Ritrovate a Reggio dopo 200 anni le prediche del cardinale Bellarmino
Il tomo restituito dai Carabinieri all’Arcidiocesi di Glasgow

5/4/2022 – I Carabinieri del Nucleo Tutela del Patrimonio Culturale di Udine hanno restituito al Pontifical Scots College di Roma una seicentina intitolata “Conciones, habitae Louanij ante annos circiter quadraginta…”, del famoso teologo gesuita, scienziato e cardinale Roberto Bellarmino, Santo e Dottore della Chiesa Cattolica. Bellarmino fu anche consultore del Sant’Uffizio che condannò Giordano Bruno, bruciato come eretico in Campo de’ Fiori a Roma, il 17 febbraio 1600, dove sul finire dell’800 fu alzato il monumento di Ettore Ferrari a perenne memoria dell’obbrobrio.

La preziosa opera di Bellarmino è stata sequestrata dai militari del reparto dei Carabinieri specializzato nella prevenzione e nella repressione dei reati commessi in danno del patrimonio culturale.

Il tomo è stato riconsegnato al Rettore del Collegio Scozzese di Roma, Fr. Daniel Fitzpatrick, dal Comandante del Nucleo TPC di Udine, Maggiore Lorenzo Pella, al termine di un’indagine coordinata dalla Procura della Repubblica di Reggio Emilia e intrapresa a seguito del monitoraggio del web finalizzato alla ricerca di libri antichi finiti nel mercato illegale. Il volume era acquistato su canale telematico da un privato residente in provincia di Reggio Emilia ed aveva immediatamente destato l’interesse dei militari operanti, in quanto riportante segni distintivi in lingua latina afferenti il collegio di San Pietro di Glasgow.

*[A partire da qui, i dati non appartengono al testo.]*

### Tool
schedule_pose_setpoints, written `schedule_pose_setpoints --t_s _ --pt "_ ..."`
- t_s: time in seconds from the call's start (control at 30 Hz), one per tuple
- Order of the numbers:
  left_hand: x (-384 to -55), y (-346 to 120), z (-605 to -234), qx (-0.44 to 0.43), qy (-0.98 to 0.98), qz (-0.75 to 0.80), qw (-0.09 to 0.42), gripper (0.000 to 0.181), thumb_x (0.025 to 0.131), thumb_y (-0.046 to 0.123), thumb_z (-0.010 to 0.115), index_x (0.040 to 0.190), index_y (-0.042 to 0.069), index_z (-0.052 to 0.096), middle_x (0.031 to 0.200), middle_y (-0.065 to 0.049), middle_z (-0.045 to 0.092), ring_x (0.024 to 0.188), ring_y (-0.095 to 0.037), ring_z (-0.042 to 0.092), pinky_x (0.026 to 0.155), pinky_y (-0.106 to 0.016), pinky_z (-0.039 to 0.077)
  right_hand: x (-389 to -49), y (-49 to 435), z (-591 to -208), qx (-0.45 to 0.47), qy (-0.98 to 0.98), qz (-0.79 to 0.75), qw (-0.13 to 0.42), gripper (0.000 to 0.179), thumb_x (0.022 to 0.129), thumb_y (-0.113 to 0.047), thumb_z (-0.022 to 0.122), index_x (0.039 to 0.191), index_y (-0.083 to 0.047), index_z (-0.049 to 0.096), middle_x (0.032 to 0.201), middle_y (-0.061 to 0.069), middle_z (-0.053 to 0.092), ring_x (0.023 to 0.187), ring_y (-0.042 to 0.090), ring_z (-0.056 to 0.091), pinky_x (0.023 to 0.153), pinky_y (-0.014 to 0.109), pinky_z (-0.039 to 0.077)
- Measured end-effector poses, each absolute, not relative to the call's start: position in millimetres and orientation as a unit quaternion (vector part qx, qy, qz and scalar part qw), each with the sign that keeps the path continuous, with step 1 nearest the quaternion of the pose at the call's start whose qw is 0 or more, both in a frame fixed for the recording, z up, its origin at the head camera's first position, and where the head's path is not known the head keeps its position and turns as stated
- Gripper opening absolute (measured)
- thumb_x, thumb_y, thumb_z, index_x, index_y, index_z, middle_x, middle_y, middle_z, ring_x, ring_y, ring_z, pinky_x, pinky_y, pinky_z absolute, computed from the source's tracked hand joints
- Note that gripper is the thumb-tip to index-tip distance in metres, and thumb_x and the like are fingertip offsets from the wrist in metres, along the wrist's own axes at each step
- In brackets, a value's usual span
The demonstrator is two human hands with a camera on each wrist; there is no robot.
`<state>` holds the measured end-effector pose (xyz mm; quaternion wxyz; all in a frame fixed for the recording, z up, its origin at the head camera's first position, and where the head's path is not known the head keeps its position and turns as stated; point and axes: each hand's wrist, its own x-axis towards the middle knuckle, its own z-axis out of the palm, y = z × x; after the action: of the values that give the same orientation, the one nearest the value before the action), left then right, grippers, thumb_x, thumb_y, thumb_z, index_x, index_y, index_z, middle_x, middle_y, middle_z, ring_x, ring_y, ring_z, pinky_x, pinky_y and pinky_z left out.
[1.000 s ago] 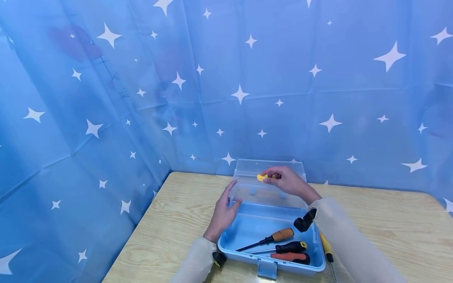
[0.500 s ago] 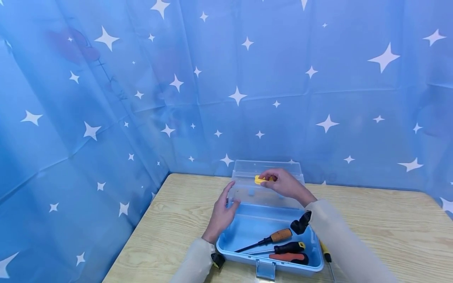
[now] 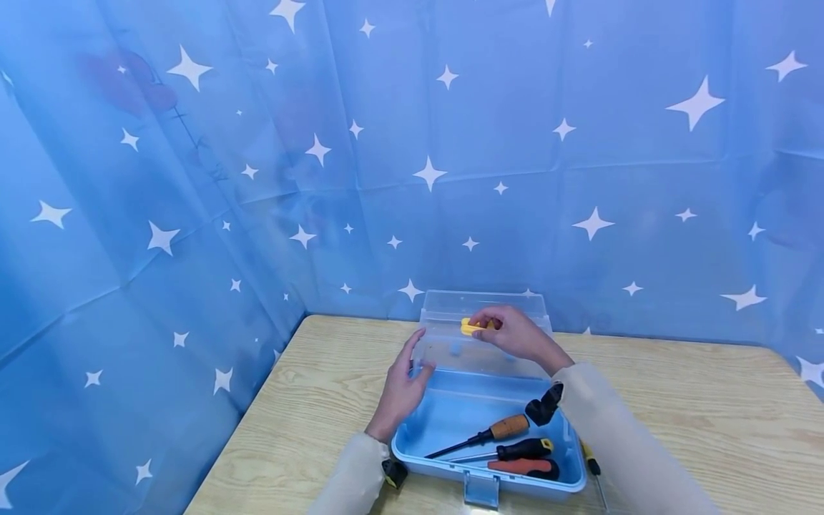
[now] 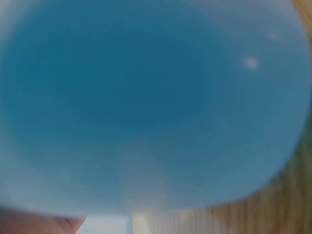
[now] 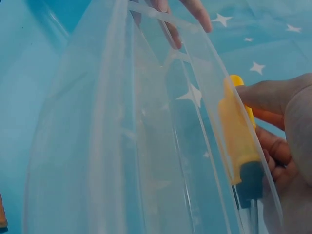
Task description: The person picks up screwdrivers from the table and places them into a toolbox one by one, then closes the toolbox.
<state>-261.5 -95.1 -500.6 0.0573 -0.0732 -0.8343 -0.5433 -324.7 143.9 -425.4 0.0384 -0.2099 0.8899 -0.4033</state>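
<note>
My right hand (image 3: 511, 332) pinches a yellow-handled screwdriver (image 3: 468, 326) in front of or just over the raised clear lid (image 3: 444, 350). In the right wrist view, the screwdriver's yellow handle (image 5: 239, 131), black collar and metal shaft show partly through the translucent lid (image 5: 161, 146). My left hand (image 3: 402, 386), fingers extended and thumb apart, is at the left back corner of the light blue toolbox (image 3: 450, 393). Its fingertips are by the lid's left edge; firm contact cannot be made out. The toolbox's wall (image 4: 126, 97) fills the left wrist view.
Inside the toolbox lie screwdrivers with a brown handle (image 3: 510, 427), a black handle (image 3: 526, 448) and a red handle (image 3: 521, 467). Another yellow-handled screwdriver (image 3: 590, 458) lies on the wooden table (image 3: 676, 400) right of it. A starry blue curtain (image 3: 360, 236) hangs behind.
The head view has shifted slightly. My right hand has turned a little, showing more of the yellow handle's end. My left hand, the toolbox and the tools inside stay in place.
</note>
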Motion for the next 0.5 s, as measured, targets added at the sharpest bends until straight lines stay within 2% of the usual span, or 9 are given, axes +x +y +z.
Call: schedule_pose_setpoints --t_s 0.5 --pt "-262.5 -95.1 -500.8 -0.070 -0.834 -0.544 0.057 0.059 0.102 0.023 0.054 0.151 0.046 0.031 0.158 0.007 0.036 0.146 -0.024 0.034 0.114 -0.057 0.035 -323.8 144.3 -425.5 -0.206 0.889 -0.408 0.039 0.018 0.094 -0.014 0.067 0.112 -0.014 0.072 0.095 0.003 0.064 0.079 0.022 0.053 0.069 0.032 0.049"
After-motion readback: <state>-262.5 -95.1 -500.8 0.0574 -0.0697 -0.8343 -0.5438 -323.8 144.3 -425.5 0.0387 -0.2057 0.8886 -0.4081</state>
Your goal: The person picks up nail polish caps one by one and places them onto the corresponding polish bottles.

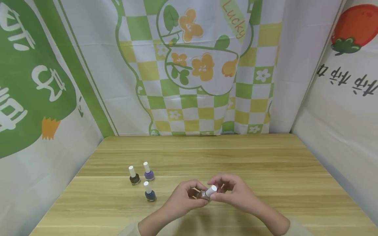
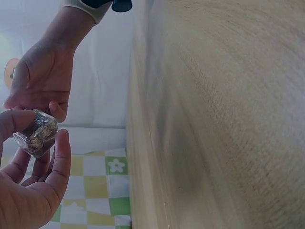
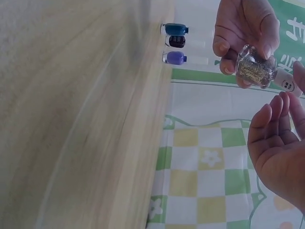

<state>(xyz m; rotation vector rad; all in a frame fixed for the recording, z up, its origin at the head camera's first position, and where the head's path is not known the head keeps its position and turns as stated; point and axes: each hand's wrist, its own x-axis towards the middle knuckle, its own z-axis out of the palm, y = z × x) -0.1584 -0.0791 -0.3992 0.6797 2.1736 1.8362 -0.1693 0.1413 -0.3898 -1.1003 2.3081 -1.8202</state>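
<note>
A clear nail polish bottle (image 1: 203, 195) with dark, gold-flecked glitter and a white cap (image 1: 211, 190) is held up in front of the body, tilted with its cap to the right. My left hand (image 1: 184, 199) grips its glass body between thumb and fingers. At the cap, my right hand (image 1: 237, 194) has its thumb and fingertips around the white plastic. Glitter inside the bottle (image 3: 256, 67) shows clearly in the right wrist view, with the cap (image 3: 286, 82) pointing at the right fingers. The left wrist view shows the base of the bottle (image 2: 37, 134).
Left on the wooden table (image 1: 251, 157) stand three capped nail polish bottles: a near-black one (image 1: 135, 179), a purple one (image 1: 149, 175) and a dark blue one (image 1: 150, 195) nearer me. Printed curtains (image 1: 200, 108) hang behind the table and along both sides.
</note>
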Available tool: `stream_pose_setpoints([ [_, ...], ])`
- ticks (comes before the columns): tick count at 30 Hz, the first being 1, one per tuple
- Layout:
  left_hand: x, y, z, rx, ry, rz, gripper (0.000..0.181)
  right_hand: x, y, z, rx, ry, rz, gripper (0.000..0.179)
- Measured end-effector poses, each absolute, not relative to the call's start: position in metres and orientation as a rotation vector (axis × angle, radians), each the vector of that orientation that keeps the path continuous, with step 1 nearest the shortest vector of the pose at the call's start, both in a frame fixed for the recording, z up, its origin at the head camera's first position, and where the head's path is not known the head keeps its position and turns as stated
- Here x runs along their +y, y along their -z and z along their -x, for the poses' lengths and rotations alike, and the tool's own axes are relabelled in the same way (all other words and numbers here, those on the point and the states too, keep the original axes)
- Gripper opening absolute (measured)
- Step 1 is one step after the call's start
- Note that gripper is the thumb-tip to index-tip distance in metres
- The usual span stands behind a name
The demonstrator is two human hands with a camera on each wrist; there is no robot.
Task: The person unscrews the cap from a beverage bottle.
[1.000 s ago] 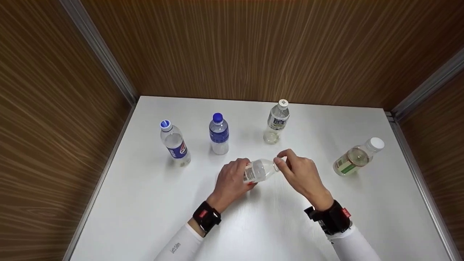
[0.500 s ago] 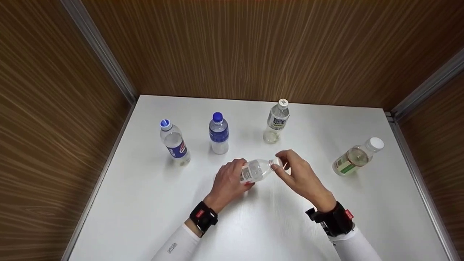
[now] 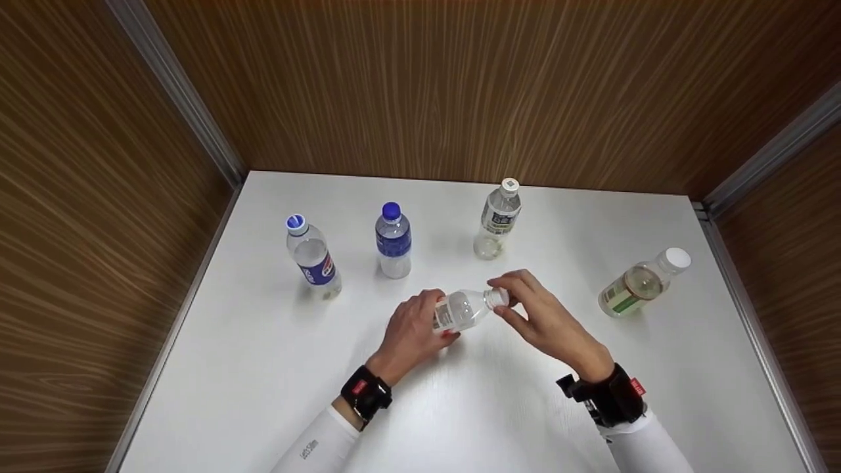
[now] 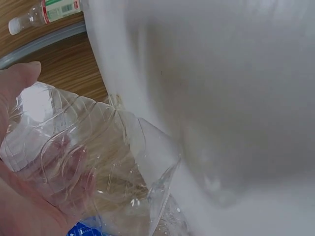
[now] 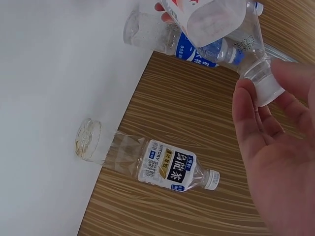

La consegna della seicentina di Bellarmino al Collegio Scozzese


Coln la collaborazione dei colleghi della Police Scotland e Koninklijke Marechaussee olandese, i militari del TPC di Udine sono entrati in contatto con l’archivista dell’Arcidiocesi di Glasgow che riconosceva i timbri del tomo come appartenenti al collegio britannico.

Gli approfondimenti successivi hanno permesso di accertarfe che il tomo era stato donato nel 1880 al collegio dall’allora Rettore William Gordon e illecitamente fuoriuscito in epoca imprecisata, ma comunque precedente la prima catalogazione del 1981. Il volume, incentrato sulla dottrina cristiana e sulla predicazione a Lovanio nel Brabante fiammingo, fa parte di un nucleo di opere del Cardinale Bellarmino conservate presso il Collegio scozzese Pontificio ed è stato riconosciuto come “di particolare importanza per il Collegio, per la Diocesi di Glasgow, per la Chiesa Cattolica di Scozia nonché per l’intera Scozia nel complesso”.

L’acquirente, un appassionato di storia mantovana, aveva comprato da una libreria olandese attraverso una piattaforma di e-commerce il volume delle prediche di Lovanio: interesse dovuto al fatto che Bellarmino era vicino alla Corte dei Gonzaga.

Lo studioso era stato preliminarmente indagato per “acquisto di cose di sospetta provenienza”. All’esito del procedimento penale che ne era scaturito, il giudice reggiano aveva disposto il dissequestro del volume e la sua restituzione all’ente ecclesiastico proprietario per il tramite del Pontificial Scots College di Roma, rappresentante della Chiesa Cattolica di Scozia in Italia, archiviando nel contempo la posizione dell’acquirente.

Il prezioso volume storico verrà quindi presto riaccorpato alla collezione dell’Arcidiocesi scozzese dopo un’assenza di oltre 200 anni, grazie alle indagini svolte dai Carabinieri del TPC che operano non solo per riportare in Italia beni culturali illecitamente sottratti in forza del principio della “restituzione della cultura”, ma conribuiscono anche – attraverso la cosiddetta “cultura della restituzione” – al rimpatrio di beni culturali esteri illecitamente presenti nel territorio italiano.